背負式散粉機は、戦後の日本農業が機械化を図る中で、耕うん機、脱穀機とともに需要が高かった農業機械です。Hondaは、前年の1952年に販売を開始した「カブF型」の2ストロークエンジン基本レイアウトを使用して開発に着手。そして1953年10月に販売を開始した「H型エンジン」は、小型軽量で、取り扱いの簡単さが評判になり、発売から半年で月産5,000台以上を生産するまでになりました。これが、Hondaとして初となる他社へのエンジン供給=OEM(Original Equipment Manufacturer)の始まりでした。

「H型エンジン」は、果樹園や畑での噴霧器だけにとどまらず、散粉機としての使用をはじめ揚水ポンプなどにも使用され、また遠くブラジルのコーヒー園でも広く使用されることになりました。
しかし「H型エンジン」を使用したユーザーからは、賞賛と同時に多くの改良の声も寄せられました。そこでHondaは、軽量で汚れにくく、出力の高い4ストローク汎用エンジンの開発を1954年8月からスタート。4か月後の1954年12月には、出力を「H型エンジン」の1馬力から2.5馬力に向上させた4ストロークの「T型エンジン」を発表。1時間連続運転で、ガソリン消費量はわずか約0.54Lという低燃費を実現した小型エンジンは、高出力でありながら、背負い式や肩掛けなど、様々な角度で使用しても、エンジンが停止することがありませんでした。また2ストロークエンジンに比べて、エンジン音が静かで振動が少なく、燃やされたエンジンオイルを排出しないため、ユーザーにとって優しい汎用エンジンとなりました。
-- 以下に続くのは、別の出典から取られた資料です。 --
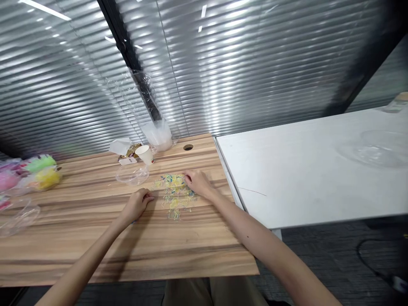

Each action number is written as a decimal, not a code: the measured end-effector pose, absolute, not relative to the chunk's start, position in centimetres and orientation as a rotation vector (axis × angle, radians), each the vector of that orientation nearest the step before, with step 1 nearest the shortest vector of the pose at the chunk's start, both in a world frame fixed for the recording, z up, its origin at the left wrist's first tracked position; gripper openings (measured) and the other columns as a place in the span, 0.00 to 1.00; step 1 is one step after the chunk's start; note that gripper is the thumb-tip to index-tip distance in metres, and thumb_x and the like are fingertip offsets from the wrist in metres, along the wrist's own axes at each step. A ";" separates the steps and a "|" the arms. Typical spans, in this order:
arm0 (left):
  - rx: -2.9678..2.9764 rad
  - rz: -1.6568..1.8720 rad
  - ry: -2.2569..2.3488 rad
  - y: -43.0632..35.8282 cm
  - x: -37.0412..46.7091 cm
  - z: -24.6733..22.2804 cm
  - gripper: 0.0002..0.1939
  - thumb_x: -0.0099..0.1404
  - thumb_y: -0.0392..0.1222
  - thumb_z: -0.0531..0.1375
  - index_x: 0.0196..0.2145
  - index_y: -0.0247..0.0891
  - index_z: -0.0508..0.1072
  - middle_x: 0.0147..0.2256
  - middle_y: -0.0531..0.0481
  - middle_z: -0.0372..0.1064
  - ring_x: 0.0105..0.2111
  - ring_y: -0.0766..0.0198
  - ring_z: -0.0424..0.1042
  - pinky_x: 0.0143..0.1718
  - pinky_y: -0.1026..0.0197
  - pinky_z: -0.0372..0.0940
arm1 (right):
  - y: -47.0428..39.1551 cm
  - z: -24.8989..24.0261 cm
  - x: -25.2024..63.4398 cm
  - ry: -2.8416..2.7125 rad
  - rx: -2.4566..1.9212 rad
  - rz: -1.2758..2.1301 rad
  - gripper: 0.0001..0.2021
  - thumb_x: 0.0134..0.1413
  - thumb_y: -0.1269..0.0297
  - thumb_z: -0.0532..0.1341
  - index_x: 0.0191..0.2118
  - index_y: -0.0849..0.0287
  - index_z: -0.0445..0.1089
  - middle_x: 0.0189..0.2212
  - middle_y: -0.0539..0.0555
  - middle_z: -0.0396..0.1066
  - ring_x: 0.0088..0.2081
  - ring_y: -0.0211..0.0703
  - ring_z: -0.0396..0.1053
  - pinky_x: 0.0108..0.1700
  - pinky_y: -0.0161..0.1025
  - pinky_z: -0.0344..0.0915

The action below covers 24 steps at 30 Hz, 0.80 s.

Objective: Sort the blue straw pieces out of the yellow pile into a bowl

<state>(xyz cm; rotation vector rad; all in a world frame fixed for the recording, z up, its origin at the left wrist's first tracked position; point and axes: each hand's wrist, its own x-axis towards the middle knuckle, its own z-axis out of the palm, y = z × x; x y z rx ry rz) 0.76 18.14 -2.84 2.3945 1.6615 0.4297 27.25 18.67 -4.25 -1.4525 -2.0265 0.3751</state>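
Note:
A loose pile of yellow, blue and clear shreds point(175, 192) lies spread on the wooden table point(178, 250). At the upper right edge of the pile is my right hand point(198, 182), its fingers pinched at the shreds; what lies between the fingertips is too small to make out. My left hand point(137, 205) rests on the wood left of the pile, thumb and fingers closed together, and anything in them is hidden. Behind the hands stands a clear shallow plastic dish point(132, 174), with a white paper cup point(144, 154) just beyond it.
Bags of coloured filler point(46, 177) and another clear container point(19, 219) are at the left. A tall clear bag with white contents point(159, 135) stands at the back. A white table point(306, 178) adjoins on the right, bearing a clear lid point(376, 151) and a thin red strand point(252, 191).

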 end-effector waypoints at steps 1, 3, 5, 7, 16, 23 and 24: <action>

1955年発行の本田技研工業社史(※02)には「T型エンジンが二十九年十二月に発表されると、其の優秀性能即ち一時間連続運転でガソリンの消費量僅か三合、二・五HPの出力、完全防水、手動ロープ引式始動、振動皆無、エンジンを如何に傾けてもエンストせず等、農家をして垂涎たらしめるものである」と高い評価を得たことが記されています。
そして「T型エンジン」開発と販売を機に、Hondaの汎用エンジンは噴霧や散粉用に留まらず、動力カルチベーター(除草、培土作業を行なう農作業機械)、耕うん機や建設用機械、発電機など様々な分野で使用されるようになっていきました。
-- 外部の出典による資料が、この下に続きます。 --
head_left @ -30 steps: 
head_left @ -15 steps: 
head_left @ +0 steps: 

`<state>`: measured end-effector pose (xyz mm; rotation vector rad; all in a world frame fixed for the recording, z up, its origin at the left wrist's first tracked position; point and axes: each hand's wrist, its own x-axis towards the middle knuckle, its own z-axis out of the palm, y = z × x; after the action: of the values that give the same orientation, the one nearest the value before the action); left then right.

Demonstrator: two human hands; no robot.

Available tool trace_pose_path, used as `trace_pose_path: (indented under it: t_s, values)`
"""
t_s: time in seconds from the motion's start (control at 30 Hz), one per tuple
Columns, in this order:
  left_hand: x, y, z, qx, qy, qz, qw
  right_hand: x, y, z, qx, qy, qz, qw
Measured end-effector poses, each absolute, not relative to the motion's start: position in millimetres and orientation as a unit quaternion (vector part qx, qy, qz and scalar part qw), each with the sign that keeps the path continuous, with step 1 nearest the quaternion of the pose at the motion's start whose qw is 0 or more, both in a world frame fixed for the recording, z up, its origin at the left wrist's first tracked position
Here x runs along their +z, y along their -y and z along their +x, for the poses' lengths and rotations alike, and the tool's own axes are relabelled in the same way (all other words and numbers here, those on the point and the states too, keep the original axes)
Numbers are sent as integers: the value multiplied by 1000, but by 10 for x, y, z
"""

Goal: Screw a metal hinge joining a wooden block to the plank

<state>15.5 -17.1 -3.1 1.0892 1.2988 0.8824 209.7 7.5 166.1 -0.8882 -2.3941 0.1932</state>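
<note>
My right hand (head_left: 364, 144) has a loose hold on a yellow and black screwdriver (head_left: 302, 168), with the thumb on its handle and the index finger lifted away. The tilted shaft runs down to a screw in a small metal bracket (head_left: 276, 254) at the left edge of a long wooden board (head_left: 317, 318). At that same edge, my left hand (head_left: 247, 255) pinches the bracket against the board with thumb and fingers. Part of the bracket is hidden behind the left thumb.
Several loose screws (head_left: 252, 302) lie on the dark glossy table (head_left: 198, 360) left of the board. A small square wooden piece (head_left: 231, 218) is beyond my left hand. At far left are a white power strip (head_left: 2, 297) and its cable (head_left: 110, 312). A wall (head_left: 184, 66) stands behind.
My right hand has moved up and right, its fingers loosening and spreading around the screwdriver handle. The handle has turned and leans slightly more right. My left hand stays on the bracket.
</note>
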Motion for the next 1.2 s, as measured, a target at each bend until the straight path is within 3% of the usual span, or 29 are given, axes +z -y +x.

そのためHondaは、「T型エンジン」に続いて、1956年に4ストロークの「V型エンジン」を発表し、出力を4馬力に向上させました。さらに1958年には発展型の「VNC型」と「VND型」の販売を開始し、最高出力を5PSに向上しました。
「VNC型エンジン」と「VND型エンジン」は、小型軽量でありながら、自動遠心クラッチとリコイルスターターを採用することで始動性の向上も図り、アルミ製ファンカバーの採用で静粛性を向上させるなど、さらなる進化を果たしていました。
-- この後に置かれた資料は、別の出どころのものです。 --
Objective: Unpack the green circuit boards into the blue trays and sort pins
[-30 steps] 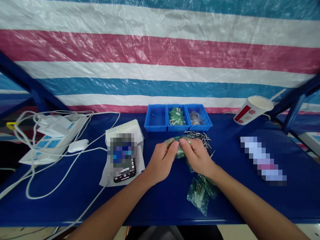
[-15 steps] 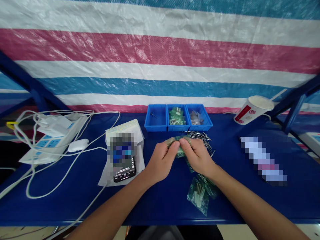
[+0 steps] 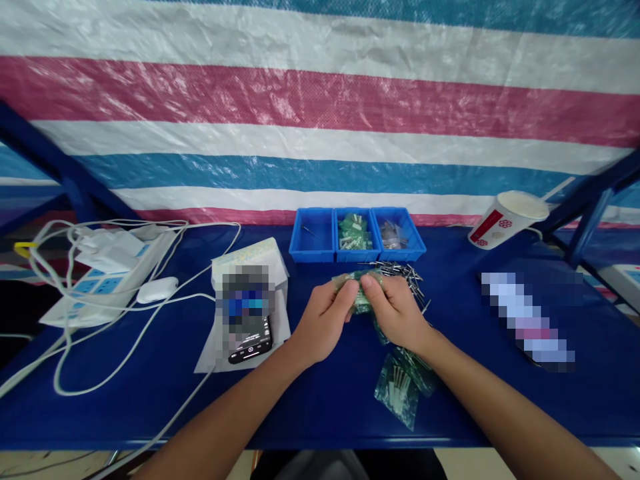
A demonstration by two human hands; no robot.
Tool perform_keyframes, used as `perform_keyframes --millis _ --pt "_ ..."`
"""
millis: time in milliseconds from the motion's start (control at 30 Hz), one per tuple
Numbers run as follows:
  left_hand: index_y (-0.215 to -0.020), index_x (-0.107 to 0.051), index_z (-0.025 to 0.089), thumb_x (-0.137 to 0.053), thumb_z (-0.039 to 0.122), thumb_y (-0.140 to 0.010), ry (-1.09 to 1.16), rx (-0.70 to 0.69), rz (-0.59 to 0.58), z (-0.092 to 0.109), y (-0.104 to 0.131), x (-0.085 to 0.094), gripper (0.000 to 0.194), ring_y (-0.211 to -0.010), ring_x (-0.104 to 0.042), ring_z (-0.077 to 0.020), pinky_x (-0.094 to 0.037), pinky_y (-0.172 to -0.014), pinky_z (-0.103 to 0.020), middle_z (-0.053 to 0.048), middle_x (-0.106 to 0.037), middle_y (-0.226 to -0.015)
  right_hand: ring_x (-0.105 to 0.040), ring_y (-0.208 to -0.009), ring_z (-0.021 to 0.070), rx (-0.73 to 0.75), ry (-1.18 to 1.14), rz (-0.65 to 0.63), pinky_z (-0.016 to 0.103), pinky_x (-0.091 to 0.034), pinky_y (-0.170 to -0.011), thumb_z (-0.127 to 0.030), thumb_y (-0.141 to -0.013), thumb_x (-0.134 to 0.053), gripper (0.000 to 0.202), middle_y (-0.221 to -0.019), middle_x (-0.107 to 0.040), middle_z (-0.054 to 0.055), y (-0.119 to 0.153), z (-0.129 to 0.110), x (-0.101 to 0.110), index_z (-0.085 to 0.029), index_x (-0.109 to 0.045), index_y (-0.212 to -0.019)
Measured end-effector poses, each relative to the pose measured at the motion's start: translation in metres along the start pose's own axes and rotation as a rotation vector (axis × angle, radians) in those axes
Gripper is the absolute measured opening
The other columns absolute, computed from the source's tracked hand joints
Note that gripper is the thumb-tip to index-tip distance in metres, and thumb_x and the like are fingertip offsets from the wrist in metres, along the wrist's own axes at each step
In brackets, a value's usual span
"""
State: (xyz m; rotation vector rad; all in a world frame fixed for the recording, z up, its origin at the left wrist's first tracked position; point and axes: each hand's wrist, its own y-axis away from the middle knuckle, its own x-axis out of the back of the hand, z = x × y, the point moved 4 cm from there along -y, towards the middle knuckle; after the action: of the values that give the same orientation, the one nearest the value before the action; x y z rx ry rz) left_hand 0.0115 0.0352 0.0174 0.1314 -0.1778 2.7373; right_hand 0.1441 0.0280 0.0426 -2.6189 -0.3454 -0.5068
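Note:
Between both hands, a small green-tinted plastic bag (image 3: 361,303) is gripped by its upper part. My left hand (image 3: 327,313) pinches its left side, thumb on top. My right hand (image 3: 395,310) pinches the right side, and the two thumbs nearly meet. What the bag contains is mostly covered by the fingers. Loose thin metal pins (image 3: 407,275) lie in a pile just beyond my right hand. Nearer the table's front edge lies another clear bag (image 3: 397,390) holding several pins and white pieces, with more bags partly under my right wrist.
Three joined blue bins (image 3: 313,256) stand at the back, with bags and small parts inside. To the left are a phone (image 3: 250,343) on papers, a power strip (image 3: 107,287) and tangled white cables. A paper cup (image 3: 510,220) and a blurred-out object (image 3: 527,320) are at right.
Both hands stay in almost the same place. The thumbs have shifted slightly apart, and a little more of the bag shows above and between them.

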Motion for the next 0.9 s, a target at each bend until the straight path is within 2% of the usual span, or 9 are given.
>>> perform_keyframes --millis 233,400,600,900 --pt "-0.072 -0.049 0.019 -0.042 0.054 -0.101 -0.042 0.013 -0.005 0.004 0.001 0.0 0.047 -0.057 -0.041 -0.0116 -0.033 -0.056 -0.028 0.003 -0.044 -0.061 -0.059 -0.06 0.0137 -0.026 -0.065 0.031 0.027 -0.047 -0.065 -0.041 -0.106 -0.037 0.055 -0.064 -0.064 0.001 0.002 0.003 0.0 -0.02 -0.065 -0.064" --pt "-0.067 -0.045 0.019 -0.041 0.049 -0.102 -0.106 -0.067 0.001 0.011 0.001 0.0 0.047 -0.056 -0.04 -0.0103 -0.032 -0.056 -0.027 0.004 -0.042 -0.061 -0.052 -0.053 0.0123 0.002 -0.084 0.087 0.025 -0.044 -0.059 -0.044 -0.104 -0.043 0.052 -0.056 -0.054 -0.002 0.004 0.007 0.001 -0.02 -0.052 -0.059" --pt "-0.069 -0.047 0.018 -0.042 0.043 -0.103 -0.134 -0.09 0.005 0.013 0.0 0.001 0.042 -0.056 -0.041 -0.0095 -0.032 -0.056 -0.026 0.004 -0.042 -0.062 -0.05 -0.054 0.0124 0.022 -0.035 0.093 0.026 -0.042 -0.058 -0.039 -0.105 -0.042 0.049 -0.055 -0.049 -0.003 0.004 0.007 0.0 -0.022 -0.045 -0.059" --pt "-0.068 -0.046 0.018 -0.044 0.044 -0.102 -0.101 -0.071 -0.003 0.014 0.0 0.002 0.043 -0.055 -0.041 -0.009 -0.032 -0.054 -0.025 0.004 -0.042 -0.062 -0.045 -0.053 0.0112 0.044 -0.016 0.11 0.026 -0.037 -0.057 -0.035 -0.106 -0.04 0.044 -0.057 -0.041 -0.004 0.004 0.004 -0.002 -0.022 -0.04 -0.063"
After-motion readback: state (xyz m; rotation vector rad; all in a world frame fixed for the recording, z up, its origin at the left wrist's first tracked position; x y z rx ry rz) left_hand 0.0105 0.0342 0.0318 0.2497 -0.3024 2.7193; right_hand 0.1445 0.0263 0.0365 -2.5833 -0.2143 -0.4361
終戦から間もない1953年に、農業機械メーカーの依頼を受けて開発した汎用エンジンからスタートしたHondaのパワープロダクツ事業は、農業分野だけでなく、建設分野など幅広い業種のメーカーへ汎用エンジンのOEM供給をすることになりましたが、その後も汎用エンジンを中心に世界中の様々な分野で、さらなる活躍をしていくことになります。